**THE TASK:** Go through the listing and pick out each line with the word "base" in it.

== == ==

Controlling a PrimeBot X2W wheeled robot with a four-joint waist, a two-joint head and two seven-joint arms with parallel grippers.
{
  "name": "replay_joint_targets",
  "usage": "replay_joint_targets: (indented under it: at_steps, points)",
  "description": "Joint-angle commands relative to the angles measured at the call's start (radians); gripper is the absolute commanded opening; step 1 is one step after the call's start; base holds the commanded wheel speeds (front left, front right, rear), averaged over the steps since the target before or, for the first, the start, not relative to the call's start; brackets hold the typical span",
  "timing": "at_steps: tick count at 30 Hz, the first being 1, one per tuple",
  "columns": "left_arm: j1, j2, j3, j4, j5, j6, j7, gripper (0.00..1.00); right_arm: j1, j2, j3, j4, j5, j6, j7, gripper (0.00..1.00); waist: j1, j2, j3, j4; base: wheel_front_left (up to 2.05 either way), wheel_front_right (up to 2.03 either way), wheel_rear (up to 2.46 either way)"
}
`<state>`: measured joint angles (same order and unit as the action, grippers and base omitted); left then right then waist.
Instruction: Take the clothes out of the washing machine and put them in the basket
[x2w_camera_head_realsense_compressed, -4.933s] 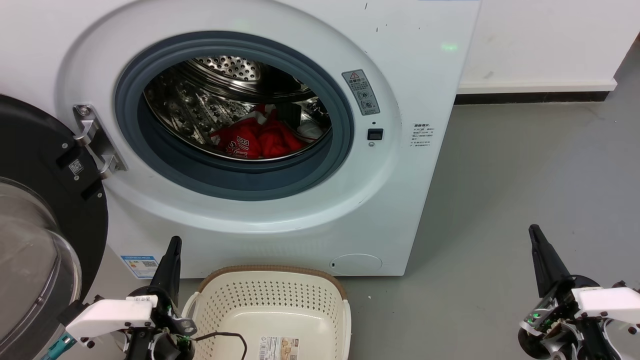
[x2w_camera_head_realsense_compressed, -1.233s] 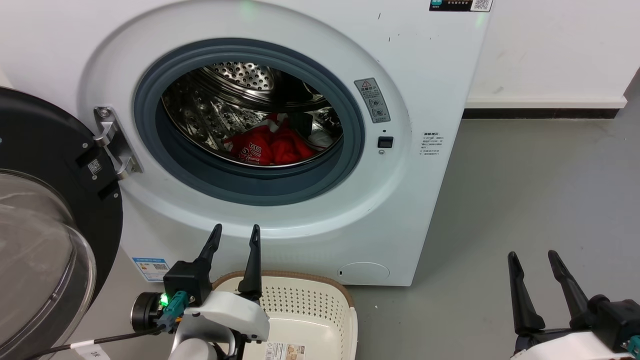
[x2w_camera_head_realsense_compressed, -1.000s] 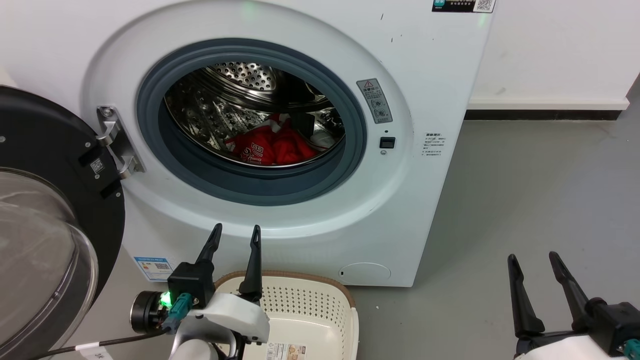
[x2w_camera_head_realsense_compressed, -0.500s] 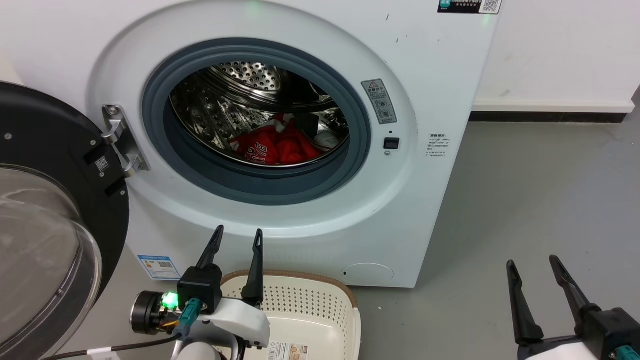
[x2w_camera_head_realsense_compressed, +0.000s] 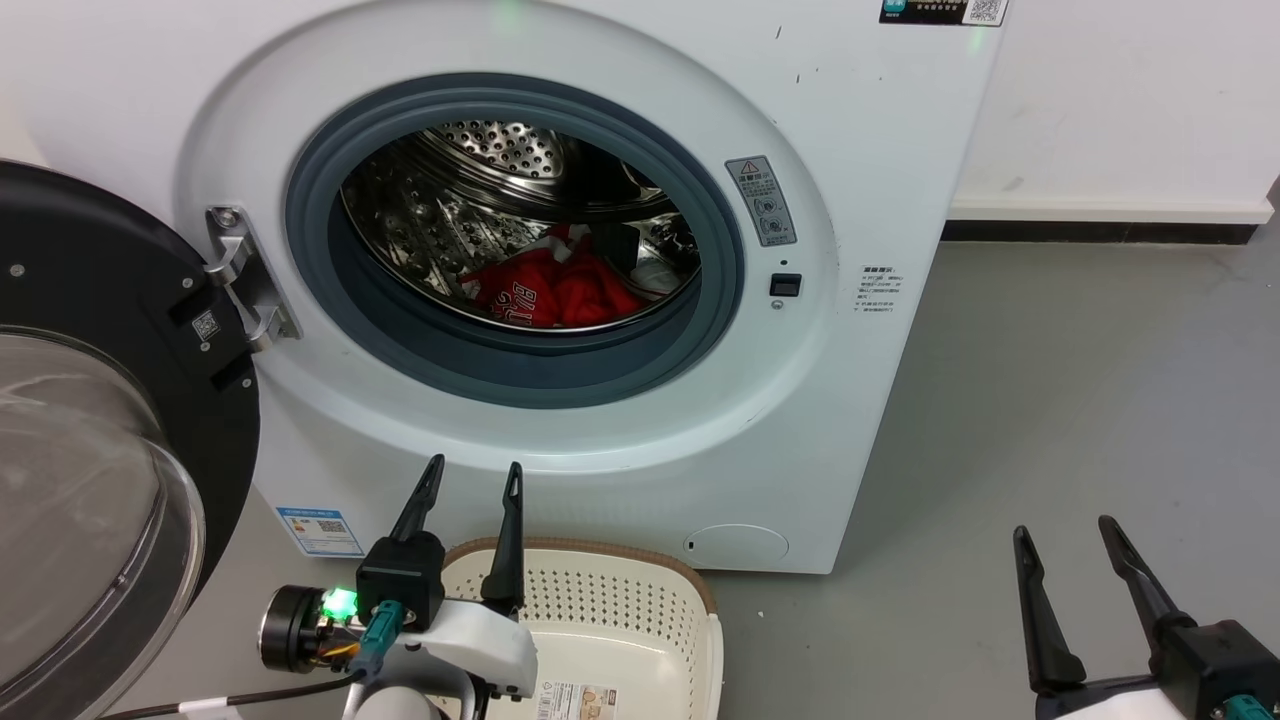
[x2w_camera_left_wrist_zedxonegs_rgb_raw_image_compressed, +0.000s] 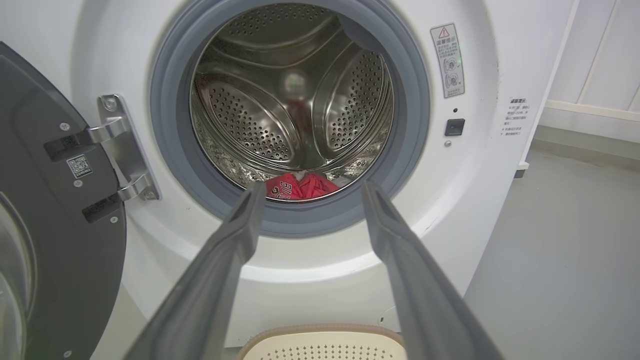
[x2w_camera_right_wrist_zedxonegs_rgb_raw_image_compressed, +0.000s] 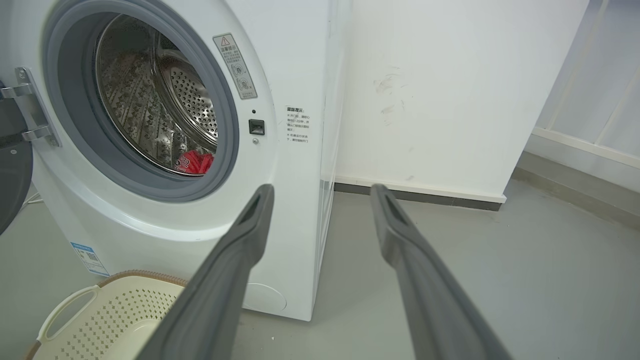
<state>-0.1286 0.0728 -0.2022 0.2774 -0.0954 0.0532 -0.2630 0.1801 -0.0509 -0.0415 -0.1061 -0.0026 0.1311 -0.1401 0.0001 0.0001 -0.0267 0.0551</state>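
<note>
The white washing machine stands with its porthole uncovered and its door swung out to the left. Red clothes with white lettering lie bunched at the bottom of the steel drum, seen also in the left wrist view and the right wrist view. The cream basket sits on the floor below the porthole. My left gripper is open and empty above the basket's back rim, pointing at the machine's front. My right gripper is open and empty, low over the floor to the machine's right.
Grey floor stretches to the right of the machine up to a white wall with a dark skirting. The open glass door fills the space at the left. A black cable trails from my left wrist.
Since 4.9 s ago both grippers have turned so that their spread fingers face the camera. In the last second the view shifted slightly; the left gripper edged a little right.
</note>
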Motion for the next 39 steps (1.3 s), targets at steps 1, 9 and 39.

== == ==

**WRITTEN SOLUTION:**
  "description": "Joint-angle commands relative to the angles measured at the call's start (radians); gripper is the absolute commanded opening; step 1 is one step after the call's start; base holds the commanded wheel speeds (front left, front right, rear), averaged over the steps since the target before or, for the first, the start, not relative to the call's start; brackets hold the typical span",
  "columns": "left_arm: j1, j2, j3, j4, j5, j6, j7, gripper (0.00..1.00); right_arm: j1, j2, j3, j4, j5, j6, j7, gripper (0.00..1.00); waist: j1, j2, j3, j4; base: wheel_front_left (up to 2.05 either way), wheel_front_right (up to 2.03 either way), wheel_rear (up to 2.46 either way)"
`<state>`: measured joint angles (same order and unit as the action, grippers and base omitted); left then right then waist.

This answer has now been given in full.